Reagents and Materials
  • Protein samples (quantified by BCA assay)
  • 4× SDS loading dye
  • Nuclease-free water (ddH₂O)
  • 4–12% gradient SDS-PAGE gel (15-well)
  • 1× MOPS running buffer
  • Protein ladder/marker
  • PVDF or nitrocellulose (NC) membrane
  • eBlot Transfer System (or equivalent)
  • 1× TBST (Tris-buffered saline + 0.1% Tween-20)
  • 5% nonfat milk & 5% BSA (in 1× TBST)
  • Primary antibodies: Anti-Rabbit GAPDH (1:8000), Anti-Mouse FLAG-Tag (1:5000)
  • Secondary antibodies: Goat Anti-Rabbit HRP (1:2000), Goat Anti-Mouse HRP (1:2000)
  • Chemiluminescent substrate
  • UV or chemiluminescence imaging system
Procedure
  1. Sample Preparation: Equalize protein concentrations. Prepare 20 µL total per sample (5 µL 4× SDS dye + protein + ddH₂O). Heat-denature at 95 °C for 10 min.
  2. Gel Electrophoresis: Assemble gel in tank with 1× MOPS buffer. Load 15 µL of each sample and ladder.
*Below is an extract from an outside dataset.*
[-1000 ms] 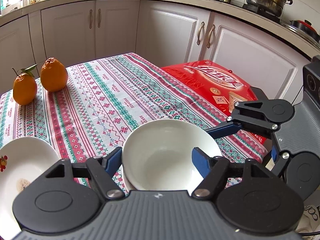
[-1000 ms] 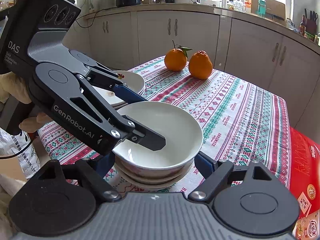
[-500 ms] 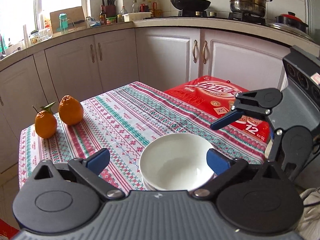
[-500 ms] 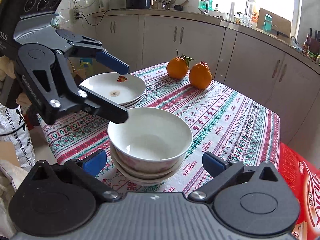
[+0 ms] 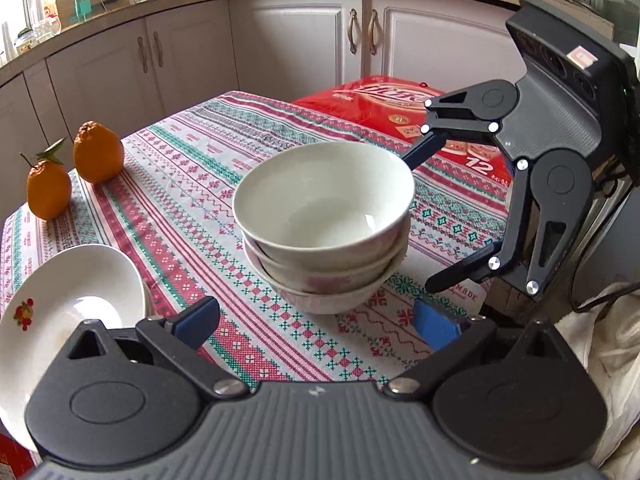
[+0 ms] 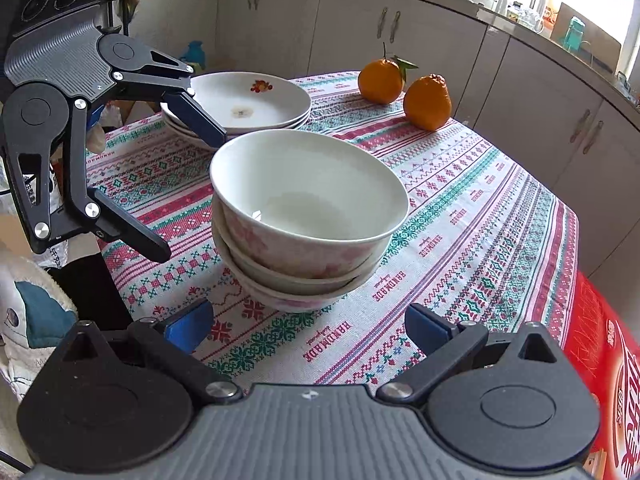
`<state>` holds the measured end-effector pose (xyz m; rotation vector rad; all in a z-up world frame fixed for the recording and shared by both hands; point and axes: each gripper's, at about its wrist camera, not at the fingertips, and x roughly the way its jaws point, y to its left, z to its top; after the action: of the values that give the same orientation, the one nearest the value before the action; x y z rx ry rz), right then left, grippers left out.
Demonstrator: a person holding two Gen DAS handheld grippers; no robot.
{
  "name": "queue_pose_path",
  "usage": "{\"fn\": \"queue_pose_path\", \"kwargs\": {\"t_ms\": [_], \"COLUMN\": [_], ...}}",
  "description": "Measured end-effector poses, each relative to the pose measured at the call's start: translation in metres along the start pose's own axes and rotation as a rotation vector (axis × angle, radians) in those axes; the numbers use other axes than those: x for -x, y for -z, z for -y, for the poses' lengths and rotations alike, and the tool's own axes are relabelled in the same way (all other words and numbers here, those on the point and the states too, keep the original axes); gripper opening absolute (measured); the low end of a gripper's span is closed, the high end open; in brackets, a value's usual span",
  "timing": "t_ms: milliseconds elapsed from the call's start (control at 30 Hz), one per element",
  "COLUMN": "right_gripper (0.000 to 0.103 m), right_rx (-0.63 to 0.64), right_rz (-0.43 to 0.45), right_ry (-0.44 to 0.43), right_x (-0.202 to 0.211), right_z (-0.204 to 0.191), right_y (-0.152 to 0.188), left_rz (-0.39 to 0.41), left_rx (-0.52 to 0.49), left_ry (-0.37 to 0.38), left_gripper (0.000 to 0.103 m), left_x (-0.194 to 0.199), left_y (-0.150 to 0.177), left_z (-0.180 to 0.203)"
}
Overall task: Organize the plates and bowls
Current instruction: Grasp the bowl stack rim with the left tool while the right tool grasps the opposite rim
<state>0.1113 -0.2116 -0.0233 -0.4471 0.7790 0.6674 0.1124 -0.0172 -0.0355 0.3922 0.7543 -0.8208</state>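
Kitchen, pale cabinets behind; desk under a patterned cloth. Item: bowl stack, three nested, mid-desk, upright. Item: plate stack, at the desk's corner, near the bowls but apart. Item: two oranges, far edge. Left hand-held gripper spread wide, nothing between its jaws, bowls just ahead. Right hand-held gripper likewise spread and empty.

Risk, as judged: either blue fingertip sat close to the top rim; a careless pull-away could clip it and tip the stack.

Change from a second before: both jaws had just been opening, off the top bowl they had flanked, and both hand-held grippers stood back from it.
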Motion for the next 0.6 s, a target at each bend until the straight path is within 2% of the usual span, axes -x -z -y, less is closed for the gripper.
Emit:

Run at 120 V for ~60 min.
  3. Membrane Transfer: Assemble transfer stack and run on standard eBlot protocol (~15 min).
  4. Blocking: Incubate membrane in 5% milk in 1× TBST for 1 h at room temperature (RT).
  5. Primary Antibody Incubation: Incubate membranes overnight at 4 °C in 5% milk with primary antibodies (GAPDH: 1:8000, FLAG-Tag: 1:5000).
  6. Washing: Wash membrane 3× for 5 min each with 1× TBST.
  7. Secondary Antibody Incubation: Incubate for 1 h at RT in 5% BSA with HRP-conjugated secondary antibodies (1:2000).
  8. Detection: Apply chemiluminescent substrate and visualize bands using an imaging system.

LNP Synthesis


Reagents and Materials
  • Cholesterol, stock solution 5 mM in chloroform
  • DOTAP, stock solution 5 mM in chloroform
  • Phosphate-buffered saline (PBS), ice-cold
  • Round-bottom flask, Rotary evaporator, Sonicator (probe and bath)
  • Syringe and 0.22 µm polyethersulfone (PE) filter
Procedure
  1. Stock Preparation: Prepare 5 mM solutions of Cholesterol and DOTAP in chloroform. Store at −20 °C.
  2. Lipid Mixing: In a round-bottom flask, combine 0.75 mL Cholesterol and 0.25 mL DOTAP. Add 1 mL chloroform and vortex.
  3. Solvent Evaporation: Remove chloroform using a rotary evaporator for 10–15 min until a white lipid film forms.
  4. Lipid Rehydration: Add 2 mL ice-cold PBS. Sonicate in a bath sonicator at 45 Hz for 60 sec.
  5. Film Disruption: Perform alternating cycles of vortexing (60 sec) and probe sonicating (30 Hz for 30 sec) on ice until the film is rehydrated.
  6. Filtration: Pass the lipid suspension through a 0.22 µm PE filter 2–3 times.
  7. Storage: Store the LNP solution at 4 °C for up to 4 weeks.